Finding Minimum with Lagrange Multipliers

[smashyash]

Homework Statement

Find the minimum of f(x,y) = x^2 + y^2 subject to the constraint g(x,y) = xy-3 = 0

Homework Equations

delF = lambda * delG

The Attempt at a Solution

Okay, after lecture, reviewing the chapter and looking at some online information, this is what I have so far:
(using l for lambda)

x^2 + y^2 -(l)(xy-3)
x^2 + y^2-xyl-3l

find critical points:

Fx = 2x-ly = 0 --> 2x = ly --> x = ly/2
Fy = 2y-lx = 0 --> 2y = lx --> y = lx/2
Fl = -xy-3 = 0

so then substituting x and y values into the Fl equation,

(ly/2)(lx/2) - 3 = 0

so in all the examples I've seen, there's never an x or y in this equation, it should all be in terms of lambda. So what do I do know? I'm stuck!

 

[Dick]

Try, for example, putting x=ly/2 into y=lx/2.

 

[smashyash]

Try, for example, putting x=ly/2 into y=lx/2.

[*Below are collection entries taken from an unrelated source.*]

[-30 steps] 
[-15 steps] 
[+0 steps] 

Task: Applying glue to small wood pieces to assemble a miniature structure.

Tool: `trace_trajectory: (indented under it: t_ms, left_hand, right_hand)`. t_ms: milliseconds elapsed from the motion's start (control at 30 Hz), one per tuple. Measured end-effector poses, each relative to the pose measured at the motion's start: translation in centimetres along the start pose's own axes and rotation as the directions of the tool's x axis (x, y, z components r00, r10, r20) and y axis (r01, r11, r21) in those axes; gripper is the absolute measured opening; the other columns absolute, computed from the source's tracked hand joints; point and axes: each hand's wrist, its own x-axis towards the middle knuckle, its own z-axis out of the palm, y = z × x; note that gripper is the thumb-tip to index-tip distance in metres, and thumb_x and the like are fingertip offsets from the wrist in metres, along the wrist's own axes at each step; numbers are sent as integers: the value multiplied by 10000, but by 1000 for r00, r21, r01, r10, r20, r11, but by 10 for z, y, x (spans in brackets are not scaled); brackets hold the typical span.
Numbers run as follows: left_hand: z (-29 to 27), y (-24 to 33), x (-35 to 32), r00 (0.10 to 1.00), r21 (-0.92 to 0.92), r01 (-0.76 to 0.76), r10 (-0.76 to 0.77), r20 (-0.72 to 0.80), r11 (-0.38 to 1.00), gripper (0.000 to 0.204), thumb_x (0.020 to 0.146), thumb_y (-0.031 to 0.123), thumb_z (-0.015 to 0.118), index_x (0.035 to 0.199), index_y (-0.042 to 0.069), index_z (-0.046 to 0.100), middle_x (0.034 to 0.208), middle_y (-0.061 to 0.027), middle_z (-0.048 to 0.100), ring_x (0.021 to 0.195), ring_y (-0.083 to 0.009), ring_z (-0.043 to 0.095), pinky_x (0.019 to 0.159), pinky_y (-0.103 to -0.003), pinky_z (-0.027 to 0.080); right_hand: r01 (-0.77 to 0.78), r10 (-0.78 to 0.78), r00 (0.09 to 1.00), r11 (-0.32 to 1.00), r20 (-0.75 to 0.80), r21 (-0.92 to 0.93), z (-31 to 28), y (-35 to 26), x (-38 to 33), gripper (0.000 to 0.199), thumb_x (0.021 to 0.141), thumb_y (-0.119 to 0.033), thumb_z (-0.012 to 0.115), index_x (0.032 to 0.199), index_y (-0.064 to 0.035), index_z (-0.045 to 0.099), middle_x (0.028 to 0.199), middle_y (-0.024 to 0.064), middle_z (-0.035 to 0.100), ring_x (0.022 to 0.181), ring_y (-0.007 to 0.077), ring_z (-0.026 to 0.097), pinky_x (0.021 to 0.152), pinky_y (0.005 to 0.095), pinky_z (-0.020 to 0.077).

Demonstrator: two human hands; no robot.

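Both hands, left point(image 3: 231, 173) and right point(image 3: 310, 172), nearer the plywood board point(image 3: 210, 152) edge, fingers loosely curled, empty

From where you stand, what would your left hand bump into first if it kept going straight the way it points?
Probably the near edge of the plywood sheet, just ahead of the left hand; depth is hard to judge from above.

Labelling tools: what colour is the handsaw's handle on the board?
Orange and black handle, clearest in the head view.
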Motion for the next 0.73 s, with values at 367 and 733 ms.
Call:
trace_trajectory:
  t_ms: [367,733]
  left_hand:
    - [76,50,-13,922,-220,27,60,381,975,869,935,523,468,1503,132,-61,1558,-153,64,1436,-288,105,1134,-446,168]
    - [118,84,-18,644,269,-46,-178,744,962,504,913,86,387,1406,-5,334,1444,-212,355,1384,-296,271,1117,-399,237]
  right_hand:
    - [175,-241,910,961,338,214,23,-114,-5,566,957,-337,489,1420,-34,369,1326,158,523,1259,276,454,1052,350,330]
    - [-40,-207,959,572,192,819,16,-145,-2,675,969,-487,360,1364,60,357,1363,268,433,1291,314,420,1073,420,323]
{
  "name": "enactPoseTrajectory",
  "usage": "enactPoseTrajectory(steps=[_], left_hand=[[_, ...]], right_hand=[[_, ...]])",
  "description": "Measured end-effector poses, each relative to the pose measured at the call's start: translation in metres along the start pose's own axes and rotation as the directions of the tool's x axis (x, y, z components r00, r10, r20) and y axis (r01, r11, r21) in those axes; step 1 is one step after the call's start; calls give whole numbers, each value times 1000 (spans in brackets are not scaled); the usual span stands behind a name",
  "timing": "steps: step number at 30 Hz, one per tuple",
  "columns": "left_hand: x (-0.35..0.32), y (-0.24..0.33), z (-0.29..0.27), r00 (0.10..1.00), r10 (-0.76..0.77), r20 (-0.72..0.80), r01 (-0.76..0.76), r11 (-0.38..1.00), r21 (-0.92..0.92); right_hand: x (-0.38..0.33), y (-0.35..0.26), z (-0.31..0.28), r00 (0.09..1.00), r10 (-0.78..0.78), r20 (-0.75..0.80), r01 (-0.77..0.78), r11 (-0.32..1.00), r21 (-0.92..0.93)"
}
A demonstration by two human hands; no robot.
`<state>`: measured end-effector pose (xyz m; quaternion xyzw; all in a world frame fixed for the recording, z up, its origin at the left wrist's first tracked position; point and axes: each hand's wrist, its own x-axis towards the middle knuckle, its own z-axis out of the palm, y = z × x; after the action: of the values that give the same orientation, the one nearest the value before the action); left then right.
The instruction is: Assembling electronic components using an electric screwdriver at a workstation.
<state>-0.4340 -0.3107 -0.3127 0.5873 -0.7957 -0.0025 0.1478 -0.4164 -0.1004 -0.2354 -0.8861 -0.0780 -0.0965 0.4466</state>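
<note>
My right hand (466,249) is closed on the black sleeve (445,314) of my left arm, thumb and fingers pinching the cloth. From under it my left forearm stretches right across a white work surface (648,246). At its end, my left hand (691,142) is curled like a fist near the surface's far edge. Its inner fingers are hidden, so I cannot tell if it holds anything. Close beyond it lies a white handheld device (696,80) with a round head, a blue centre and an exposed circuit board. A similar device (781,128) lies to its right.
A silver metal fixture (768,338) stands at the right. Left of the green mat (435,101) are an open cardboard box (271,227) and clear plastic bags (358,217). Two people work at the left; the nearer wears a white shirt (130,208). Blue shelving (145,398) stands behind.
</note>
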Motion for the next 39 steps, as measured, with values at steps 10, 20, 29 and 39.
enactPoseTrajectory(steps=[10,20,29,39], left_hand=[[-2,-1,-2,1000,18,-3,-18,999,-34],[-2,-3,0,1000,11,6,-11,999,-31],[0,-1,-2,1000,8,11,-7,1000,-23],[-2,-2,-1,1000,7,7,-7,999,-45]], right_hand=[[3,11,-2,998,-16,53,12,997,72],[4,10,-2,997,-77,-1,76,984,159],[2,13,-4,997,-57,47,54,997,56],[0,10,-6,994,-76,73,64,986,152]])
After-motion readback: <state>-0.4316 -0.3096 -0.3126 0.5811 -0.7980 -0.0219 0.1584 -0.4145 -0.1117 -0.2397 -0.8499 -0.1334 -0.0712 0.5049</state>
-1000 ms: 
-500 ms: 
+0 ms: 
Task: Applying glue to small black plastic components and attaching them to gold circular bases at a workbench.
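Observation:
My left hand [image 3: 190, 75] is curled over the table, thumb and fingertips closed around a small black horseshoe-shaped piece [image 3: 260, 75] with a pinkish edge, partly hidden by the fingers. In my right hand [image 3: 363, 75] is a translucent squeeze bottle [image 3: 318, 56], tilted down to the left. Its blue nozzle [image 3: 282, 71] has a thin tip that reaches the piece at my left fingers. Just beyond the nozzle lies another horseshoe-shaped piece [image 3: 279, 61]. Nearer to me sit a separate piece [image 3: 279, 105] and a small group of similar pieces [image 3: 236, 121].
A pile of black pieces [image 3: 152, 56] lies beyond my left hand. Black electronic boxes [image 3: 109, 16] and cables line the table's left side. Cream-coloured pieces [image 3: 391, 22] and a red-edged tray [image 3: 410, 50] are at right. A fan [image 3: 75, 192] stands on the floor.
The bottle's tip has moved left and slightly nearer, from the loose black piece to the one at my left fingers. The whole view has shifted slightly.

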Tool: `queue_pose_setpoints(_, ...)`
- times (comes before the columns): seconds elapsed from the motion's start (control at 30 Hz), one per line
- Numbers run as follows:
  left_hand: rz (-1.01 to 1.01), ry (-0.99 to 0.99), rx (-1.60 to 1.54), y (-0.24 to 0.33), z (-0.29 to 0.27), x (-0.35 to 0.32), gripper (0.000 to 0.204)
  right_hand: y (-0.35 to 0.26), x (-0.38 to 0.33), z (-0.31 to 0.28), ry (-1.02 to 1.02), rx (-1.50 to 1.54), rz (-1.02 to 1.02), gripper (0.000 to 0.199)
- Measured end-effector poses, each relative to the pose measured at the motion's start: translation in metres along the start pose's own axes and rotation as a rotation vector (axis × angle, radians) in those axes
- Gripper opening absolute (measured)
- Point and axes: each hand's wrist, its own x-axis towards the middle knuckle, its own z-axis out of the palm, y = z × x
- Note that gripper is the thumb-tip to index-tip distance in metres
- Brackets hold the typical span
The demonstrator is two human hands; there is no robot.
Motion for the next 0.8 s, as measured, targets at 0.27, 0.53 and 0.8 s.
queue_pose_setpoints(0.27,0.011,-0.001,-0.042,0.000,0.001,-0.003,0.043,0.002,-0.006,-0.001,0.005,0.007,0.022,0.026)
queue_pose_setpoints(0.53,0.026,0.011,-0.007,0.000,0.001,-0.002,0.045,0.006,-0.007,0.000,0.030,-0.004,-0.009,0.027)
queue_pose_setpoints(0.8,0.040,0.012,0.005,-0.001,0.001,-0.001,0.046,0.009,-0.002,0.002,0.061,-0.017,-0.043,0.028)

Ok, I've done that and through the magic of algebra...

l^3*y^2 = 12

Isn't this still a problem because I'm trying to solve for l to get my critical points... right??

 

[Dick]

Ok, I've done that and through the magic of algebra...

l^3*y^2 = 12

Isn't this still a problem because I'm trying to solve for l to get my critical points... right??

My magic of algebra tells me that y=l^2*y/4. So I can find the possible values of l or that y=0 (which isn't true from the constraint). Try that again.

 

[smashyash]

My magic of algebra tells me that y=l^2*y/4. So I can find the possible values of l or that y=0 (which isn't true from the constraint). Try that again.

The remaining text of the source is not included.